[twitter]There’s a familiar banner hanging above the whiteboards in the front of my son’s Grade 3 classroom; the cursive alphabet.
When we had the ‘Meet the Teacher’ night to start the school, I couldn’t take my eyes off it. I immediately drifted back to my own Grade 3 experiences learning cursive. I remembered how funny it was to write a capital Q like the number 2, I always found a lower case cursive z to be confusing when placed alongside g and q, and my r’s never did seem to have enough of a hook on the top.
I used cursive throughout school. When I got a box of letters from my grandmother that I had written her over the years, it was a box of cursive letters. Each page so firmly pressed it was like braille when I flipped them over.
I don’t use cursive anymore. Sometime in high school, I stopped. I have what I call “teacher printing,” it’s very neat and easy to read. My cursive? Chicken scratch. So I switched.
As I sat in my son’s desk listening to the teacher talk about the curriculum for the year, my mind wandered. I did just fine without cursive as the digital age matured. Kids of my son’s generation, it has been suggested, may not even have use for keyboards as they grow up with devices that increasingly work with speech and touch.
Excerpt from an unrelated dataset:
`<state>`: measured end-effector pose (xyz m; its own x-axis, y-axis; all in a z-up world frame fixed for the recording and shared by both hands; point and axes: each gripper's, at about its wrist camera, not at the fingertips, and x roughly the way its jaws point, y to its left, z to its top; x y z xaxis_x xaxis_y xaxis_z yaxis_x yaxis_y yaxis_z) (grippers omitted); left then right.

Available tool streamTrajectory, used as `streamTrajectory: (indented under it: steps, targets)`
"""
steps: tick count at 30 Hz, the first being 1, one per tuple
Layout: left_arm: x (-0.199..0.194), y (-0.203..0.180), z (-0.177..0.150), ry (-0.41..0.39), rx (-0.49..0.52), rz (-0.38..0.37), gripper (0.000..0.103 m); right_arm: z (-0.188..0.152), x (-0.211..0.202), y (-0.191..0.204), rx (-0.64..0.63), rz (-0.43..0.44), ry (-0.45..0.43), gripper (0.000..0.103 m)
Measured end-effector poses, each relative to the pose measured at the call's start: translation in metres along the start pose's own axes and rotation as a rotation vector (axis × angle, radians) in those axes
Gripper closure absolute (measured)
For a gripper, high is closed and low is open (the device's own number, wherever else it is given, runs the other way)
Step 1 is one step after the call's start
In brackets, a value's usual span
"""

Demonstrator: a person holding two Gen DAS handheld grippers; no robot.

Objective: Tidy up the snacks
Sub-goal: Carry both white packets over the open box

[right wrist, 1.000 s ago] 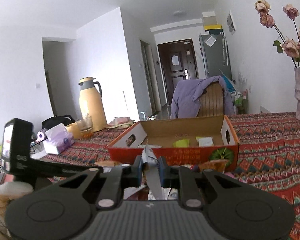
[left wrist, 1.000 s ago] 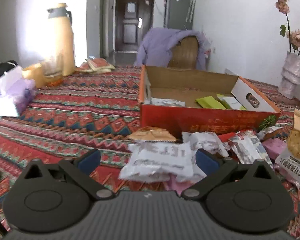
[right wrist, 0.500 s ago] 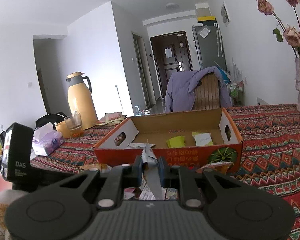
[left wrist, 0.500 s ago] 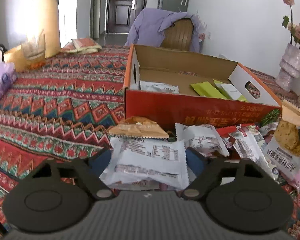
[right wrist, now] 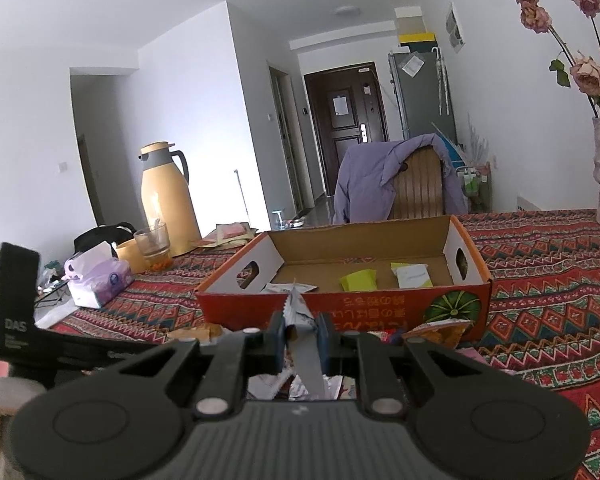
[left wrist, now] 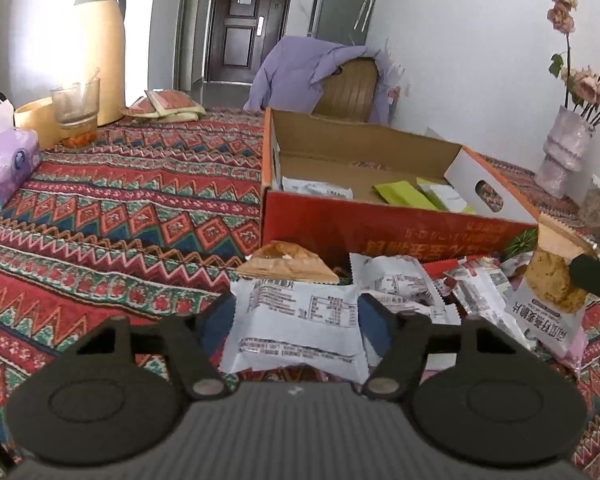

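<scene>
My left gripper (left wrist: 296, 316) is shut on a white snack packet (left wrist: 296, 328) and holds it flat above the snack pile, just in front of the red cardboard box (left wrist: 364, 232). My right gripper (right wrist: 302, 336) is shut on a thin silvery snack packet (right wrist: 304, 344), held edge-on in front of the same box (right wrist: 340, 304). The box holds a white packet (left wrist: 316, 188) and green packets (left wrist: 404, 196). Several loose packets (left wrist: 396, 280) lie before the box, with a cookie bag (left wrist: 552, 296) at the right.
A yellow thermos (left wrist: 96, 44), a glass (left wrist: 76, 104) and a purple tissue box (left wrist: 4, 164) stand at the left on the patterned tablecloth (left wrist: 120, 208). A vase of dried roses (left wrist: 564, 156) stands at the right. A chair with a purple jacket (left wrist: 320, 68) is behind the box.
My left gripper closed on the white packet and lifted it off the pile toward the box. My right gripper kept its packet and moved slightly nearer the box.
</scene>
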<state>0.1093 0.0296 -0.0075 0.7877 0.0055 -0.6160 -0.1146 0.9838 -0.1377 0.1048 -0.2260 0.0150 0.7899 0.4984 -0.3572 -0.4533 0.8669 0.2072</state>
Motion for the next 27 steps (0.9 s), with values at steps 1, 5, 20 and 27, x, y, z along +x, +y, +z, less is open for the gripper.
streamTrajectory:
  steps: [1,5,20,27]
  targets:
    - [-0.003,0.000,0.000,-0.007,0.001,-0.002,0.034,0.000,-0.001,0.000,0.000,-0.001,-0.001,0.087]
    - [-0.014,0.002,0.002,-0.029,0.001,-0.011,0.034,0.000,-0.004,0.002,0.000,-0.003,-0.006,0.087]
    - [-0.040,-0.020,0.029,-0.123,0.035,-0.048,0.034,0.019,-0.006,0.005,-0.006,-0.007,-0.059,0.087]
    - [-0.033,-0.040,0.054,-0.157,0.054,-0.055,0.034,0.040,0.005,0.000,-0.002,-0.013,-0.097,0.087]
‘Why are kids still learning cursive?,’ I wondered.
I posted the question to parent friends across my social networks and received many varying replies.
So I asked my teacher. “Why? Why are you teaching my son this tool that is obsolete and irrelevant to modern communications?”
“For practice,” she smiled. “So they learn how to follow directions, so they learn how to concentrate, so they have control over their writing utensils.”
The light bulb went off.
Like with so much in education, it’s not the actual thing you’re learning that’s important, it’s the process that comes along with the learning that helps you grow. My son is learning cursive to keep improving his fine motor skills. Maybe he’ll be an artist, lab technician, or geologist. His ability to follow instructions and work with intricate details will have been trained from these days learning cursive.